ALL Rugby World Cup finals tickets in the public pool are sold after a second-chance offer was snapped up within 15 minutes.
The offer began at 9am on Friday for people who had entered an earlier ballot, and tickets were sold on a first-come-first-served basis.
Tournament organisers said they did not last 15 minutes before the allocation was exhausted.
It is understood this means that there will not be any finals tickets in the public pool when individual sales resume on July 4.
However, travel and hospitality providers still have finals tickets available through packages.
The providers have the opportunity to return unsold tickets to the public pool until the end of this month, but there are not expected to be enough finals tickets left to filter through to the July public sales.
Semifinals tickets were also put on sale in the second-chance offer on Thursday, and they remained available to previous ballot applicants last night.
The semifinals tickets are expected to continue selling through to the deadline, Wednesday at 5pm, and a small number made available to the general public next month.

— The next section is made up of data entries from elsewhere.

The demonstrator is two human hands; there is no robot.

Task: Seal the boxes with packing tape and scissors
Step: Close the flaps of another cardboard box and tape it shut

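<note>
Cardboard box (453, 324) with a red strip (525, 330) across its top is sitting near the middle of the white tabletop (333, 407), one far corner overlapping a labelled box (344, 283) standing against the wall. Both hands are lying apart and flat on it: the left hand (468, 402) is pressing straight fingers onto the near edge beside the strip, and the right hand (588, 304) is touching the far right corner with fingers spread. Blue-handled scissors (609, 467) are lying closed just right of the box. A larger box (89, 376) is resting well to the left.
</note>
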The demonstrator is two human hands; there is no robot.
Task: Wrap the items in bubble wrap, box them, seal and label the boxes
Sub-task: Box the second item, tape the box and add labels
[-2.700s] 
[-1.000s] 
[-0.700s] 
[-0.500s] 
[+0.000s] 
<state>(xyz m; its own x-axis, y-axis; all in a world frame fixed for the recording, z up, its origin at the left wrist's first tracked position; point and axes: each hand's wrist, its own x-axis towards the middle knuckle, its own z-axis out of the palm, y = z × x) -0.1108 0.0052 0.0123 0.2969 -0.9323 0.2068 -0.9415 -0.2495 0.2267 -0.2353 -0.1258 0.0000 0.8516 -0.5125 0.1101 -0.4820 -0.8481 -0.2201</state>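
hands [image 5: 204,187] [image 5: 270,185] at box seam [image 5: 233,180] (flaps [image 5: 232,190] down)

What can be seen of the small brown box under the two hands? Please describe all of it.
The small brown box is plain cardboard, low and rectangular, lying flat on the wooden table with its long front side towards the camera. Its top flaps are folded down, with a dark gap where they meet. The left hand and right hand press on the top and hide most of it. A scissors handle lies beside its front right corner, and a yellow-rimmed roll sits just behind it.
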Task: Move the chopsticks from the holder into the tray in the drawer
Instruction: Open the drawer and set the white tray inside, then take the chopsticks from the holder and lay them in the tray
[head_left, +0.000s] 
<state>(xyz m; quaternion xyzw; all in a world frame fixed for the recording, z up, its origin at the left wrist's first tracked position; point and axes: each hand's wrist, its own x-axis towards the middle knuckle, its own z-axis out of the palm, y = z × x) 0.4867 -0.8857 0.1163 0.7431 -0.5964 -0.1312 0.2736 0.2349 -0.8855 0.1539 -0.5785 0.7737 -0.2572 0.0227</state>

The offer, from tournament organisers, came as more than 100,000 Eden Park tickets remained with less than 100 days to go to the tournament, and only about half of 1.6 million total World Cup seats filled.
Unlike the previous ballots, which assigned ticket categories at random, the offer allowed people to choose from the cheapest $300 semifinals seats to the most expensive $1300 final seats.
In a personalised promotional email, tournament boss Martin Snedden said: "As you can imagine, tickets to these matches are in extremely high demand, so you will need to act fast."
In the previous ballots, which ended in February, about 60,000 people applied for 45,000 tickets.
Some people missed out and others decided not to take up their offers.
Mr Snedden last month said that reaching the World Cup's sales target of 1.35 million would be challenging but achievable with a hard slog.
"Event history tells you an awful lot of tickets sell once the tournament starts," he said.
"[In some cases] you will be able to rock up and buy tickets at the gate. It's unrealistic to expect we will sell out everything around the country."